[What the exercise asks] Check each line of the material below for the word "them". State how many lines have it, and nothing more.

*** Recorded information ***

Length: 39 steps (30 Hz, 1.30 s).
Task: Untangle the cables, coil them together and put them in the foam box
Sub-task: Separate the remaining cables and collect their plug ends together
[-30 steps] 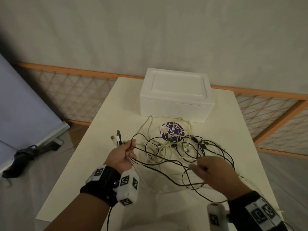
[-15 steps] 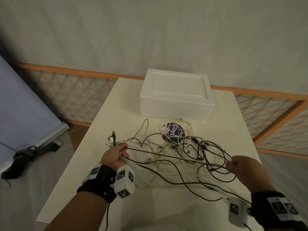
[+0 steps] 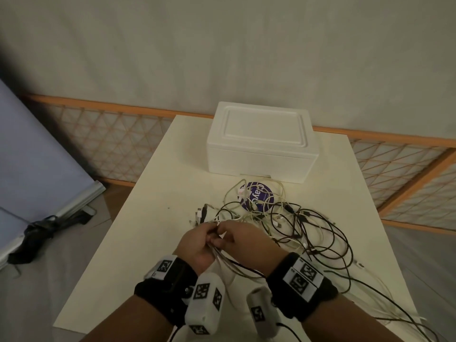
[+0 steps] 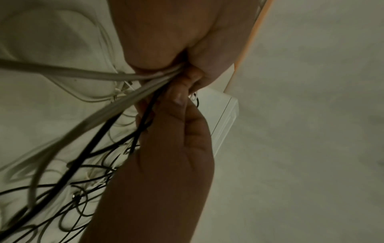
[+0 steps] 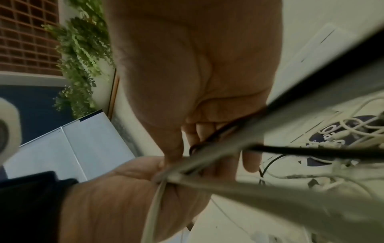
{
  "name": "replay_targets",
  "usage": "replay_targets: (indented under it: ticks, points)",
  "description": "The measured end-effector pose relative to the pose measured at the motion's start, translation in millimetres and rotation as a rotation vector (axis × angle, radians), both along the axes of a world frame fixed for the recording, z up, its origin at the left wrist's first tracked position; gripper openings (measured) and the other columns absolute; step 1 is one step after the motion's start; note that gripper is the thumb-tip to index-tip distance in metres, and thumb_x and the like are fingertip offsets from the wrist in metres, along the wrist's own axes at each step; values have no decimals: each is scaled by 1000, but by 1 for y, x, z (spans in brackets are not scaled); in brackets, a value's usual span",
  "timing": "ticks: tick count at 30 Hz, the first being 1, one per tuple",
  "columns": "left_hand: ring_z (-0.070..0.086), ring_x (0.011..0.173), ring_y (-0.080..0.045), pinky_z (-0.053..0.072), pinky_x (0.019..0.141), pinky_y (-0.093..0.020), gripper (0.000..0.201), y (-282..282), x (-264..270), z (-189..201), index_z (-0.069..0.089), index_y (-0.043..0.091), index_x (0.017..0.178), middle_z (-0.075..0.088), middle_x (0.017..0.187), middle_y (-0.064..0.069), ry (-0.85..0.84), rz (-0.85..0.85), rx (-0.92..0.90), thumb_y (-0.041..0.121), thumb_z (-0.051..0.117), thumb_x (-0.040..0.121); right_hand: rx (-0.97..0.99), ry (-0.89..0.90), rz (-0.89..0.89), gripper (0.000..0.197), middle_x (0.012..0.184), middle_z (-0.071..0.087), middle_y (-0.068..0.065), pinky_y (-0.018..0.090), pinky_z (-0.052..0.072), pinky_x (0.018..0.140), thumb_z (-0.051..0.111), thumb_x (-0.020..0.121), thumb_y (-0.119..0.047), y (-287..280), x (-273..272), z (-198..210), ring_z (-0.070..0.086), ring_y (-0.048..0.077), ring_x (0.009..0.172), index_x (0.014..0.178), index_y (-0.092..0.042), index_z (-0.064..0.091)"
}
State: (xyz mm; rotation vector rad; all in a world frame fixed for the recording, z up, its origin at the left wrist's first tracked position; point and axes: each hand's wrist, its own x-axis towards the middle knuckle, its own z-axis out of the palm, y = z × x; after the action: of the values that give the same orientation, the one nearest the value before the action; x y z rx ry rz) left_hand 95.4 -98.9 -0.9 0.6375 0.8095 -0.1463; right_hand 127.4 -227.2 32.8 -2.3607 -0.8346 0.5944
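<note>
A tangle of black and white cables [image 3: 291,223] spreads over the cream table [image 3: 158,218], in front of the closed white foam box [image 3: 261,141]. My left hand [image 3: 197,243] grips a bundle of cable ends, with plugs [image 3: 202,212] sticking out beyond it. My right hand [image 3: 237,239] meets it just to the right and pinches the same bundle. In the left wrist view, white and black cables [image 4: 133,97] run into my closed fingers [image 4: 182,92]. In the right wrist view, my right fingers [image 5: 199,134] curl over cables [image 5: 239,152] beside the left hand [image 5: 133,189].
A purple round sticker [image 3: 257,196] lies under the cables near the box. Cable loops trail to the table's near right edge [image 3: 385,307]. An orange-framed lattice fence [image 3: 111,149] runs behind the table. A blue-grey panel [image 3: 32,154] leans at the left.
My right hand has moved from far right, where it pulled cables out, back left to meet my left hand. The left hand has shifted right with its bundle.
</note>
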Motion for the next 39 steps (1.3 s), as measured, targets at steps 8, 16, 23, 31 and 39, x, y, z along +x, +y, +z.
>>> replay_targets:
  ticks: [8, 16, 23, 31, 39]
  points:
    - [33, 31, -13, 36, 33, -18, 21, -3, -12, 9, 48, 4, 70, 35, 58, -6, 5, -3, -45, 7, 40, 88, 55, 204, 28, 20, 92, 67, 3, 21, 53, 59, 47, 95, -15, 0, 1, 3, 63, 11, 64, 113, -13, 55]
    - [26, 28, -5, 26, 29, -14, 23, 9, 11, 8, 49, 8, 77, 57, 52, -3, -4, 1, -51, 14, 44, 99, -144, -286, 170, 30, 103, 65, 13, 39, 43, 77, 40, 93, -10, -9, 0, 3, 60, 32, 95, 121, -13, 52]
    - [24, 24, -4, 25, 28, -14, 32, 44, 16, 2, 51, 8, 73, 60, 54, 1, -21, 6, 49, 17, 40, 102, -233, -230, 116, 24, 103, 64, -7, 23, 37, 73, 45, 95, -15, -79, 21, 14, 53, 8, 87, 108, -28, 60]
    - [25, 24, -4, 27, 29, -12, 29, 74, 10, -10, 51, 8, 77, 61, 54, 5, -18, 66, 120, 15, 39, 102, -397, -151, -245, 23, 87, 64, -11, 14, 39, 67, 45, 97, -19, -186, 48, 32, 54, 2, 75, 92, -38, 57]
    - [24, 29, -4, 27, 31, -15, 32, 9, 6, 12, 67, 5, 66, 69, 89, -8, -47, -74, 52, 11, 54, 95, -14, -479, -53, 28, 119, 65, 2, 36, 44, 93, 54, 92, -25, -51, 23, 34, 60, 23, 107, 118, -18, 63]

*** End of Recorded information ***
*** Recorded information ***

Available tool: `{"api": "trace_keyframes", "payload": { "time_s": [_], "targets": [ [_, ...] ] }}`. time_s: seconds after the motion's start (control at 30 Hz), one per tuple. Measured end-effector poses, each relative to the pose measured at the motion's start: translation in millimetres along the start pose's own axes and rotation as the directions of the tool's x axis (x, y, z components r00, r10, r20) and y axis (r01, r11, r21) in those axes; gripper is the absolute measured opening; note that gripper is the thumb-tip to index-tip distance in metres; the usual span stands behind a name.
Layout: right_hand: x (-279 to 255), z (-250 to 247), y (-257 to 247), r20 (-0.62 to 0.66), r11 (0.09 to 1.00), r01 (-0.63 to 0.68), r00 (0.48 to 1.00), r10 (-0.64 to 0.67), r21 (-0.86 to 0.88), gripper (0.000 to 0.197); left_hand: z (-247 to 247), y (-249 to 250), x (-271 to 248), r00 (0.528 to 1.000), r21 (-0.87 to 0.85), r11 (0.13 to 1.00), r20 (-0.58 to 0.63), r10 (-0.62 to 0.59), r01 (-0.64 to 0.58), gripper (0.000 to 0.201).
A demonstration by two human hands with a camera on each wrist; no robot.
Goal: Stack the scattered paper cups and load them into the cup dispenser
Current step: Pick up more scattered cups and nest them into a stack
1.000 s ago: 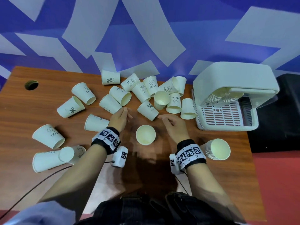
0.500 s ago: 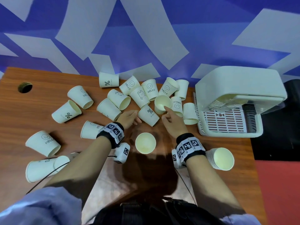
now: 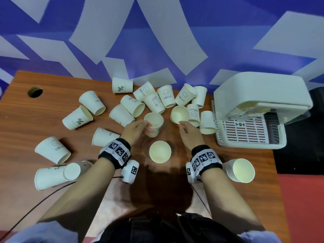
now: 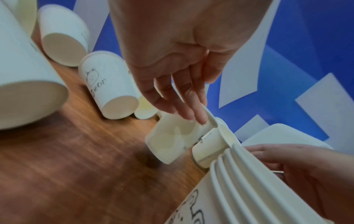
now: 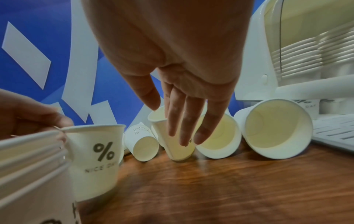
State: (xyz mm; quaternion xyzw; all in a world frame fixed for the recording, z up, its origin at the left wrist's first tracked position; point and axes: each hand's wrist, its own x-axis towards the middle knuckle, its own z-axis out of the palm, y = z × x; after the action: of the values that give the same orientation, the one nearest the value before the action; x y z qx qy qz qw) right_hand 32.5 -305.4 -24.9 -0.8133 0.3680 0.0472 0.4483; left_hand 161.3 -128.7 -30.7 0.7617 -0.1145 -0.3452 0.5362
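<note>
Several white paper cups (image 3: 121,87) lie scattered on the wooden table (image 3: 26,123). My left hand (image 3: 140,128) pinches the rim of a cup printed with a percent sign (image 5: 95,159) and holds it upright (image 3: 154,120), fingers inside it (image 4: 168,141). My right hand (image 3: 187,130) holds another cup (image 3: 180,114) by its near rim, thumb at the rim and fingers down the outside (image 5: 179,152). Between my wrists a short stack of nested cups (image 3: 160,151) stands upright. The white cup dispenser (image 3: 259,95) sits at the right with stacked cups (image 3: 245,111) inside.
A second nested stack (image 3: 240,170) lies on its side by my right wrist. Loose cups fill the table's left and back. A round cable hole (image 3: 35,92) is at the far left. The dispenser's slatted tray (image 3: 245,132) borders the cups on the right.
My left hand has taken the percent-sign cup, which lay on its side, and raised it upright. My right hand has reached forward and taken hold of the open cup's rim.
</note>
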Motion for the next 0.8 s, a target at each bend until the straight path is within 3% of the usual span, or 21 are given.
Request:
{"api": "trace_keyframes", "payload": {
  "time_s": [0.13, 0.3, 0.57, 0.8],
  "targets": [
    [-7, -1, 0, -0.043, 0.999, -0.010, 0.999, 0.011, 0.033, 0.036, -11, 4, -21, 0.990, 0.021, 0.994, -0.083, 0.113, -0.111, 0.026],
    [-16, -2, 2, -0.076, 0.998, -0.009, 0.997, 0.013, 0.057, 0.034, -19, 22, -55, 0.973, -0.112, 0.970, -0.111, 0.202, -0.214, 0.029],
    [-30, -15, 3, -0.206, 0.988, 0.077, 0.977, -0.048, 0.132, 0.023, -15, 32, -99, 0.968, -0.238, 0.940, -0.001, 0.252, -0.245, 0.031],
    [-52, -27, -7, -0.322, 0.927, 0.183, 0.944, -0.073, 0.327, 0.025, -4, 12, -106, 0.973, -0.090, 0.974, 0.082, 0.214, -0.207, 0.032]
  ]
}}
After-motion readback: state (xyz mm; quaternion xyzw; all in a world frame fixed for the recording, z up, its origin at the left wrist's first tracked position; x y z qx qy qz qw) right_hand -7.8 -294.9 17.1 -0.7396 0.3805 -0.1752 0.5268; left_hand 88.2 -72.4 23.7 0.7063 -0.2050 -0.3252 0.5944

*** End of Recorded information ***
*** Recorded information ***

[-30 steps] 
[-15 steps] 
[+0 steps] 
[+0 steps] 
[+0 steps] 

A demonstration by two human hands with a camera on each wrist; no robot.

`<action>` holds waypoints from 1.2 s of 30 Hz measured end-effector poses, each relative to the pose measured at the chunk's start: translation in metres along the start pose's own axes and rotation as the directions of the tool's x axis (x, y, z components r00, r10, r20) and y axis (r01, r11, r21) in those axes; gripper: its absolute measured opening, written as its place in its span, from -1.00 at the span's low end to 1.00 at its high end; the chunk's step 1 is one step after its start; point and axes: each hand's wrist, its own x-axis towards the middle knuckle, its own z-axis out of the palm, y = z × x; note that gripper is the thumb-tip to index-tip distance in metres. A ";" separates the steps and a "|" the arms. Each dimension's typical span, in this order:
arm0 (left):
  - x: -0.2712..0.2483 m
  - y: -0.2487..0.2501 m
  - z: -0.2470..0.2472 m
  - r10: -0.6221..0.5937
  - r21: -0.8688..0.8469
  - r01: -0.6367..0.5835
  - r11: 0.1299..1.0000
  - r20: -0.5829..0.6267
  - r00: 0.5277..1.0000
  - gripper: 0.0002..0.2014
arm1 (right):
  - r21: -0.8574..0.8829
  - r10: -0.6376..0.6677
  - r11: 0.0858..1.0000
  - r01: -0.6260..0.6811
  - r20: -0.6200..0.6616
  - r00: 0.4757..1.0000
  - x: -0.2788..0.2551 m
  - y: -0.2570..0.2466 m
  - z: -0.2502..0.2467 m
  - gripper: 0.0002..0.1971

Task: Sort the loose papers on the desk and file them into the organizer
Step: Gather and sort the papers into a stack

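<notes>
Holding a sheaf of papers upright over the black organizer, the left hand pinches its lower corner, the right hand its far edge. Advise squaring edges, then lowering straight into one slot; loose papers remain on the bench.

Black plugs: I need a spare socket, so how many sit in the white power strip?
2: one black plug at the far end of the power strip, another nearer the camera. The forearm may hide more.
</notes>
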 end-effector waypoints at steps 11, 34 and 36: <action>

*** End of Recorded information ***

[Exercise answer] 4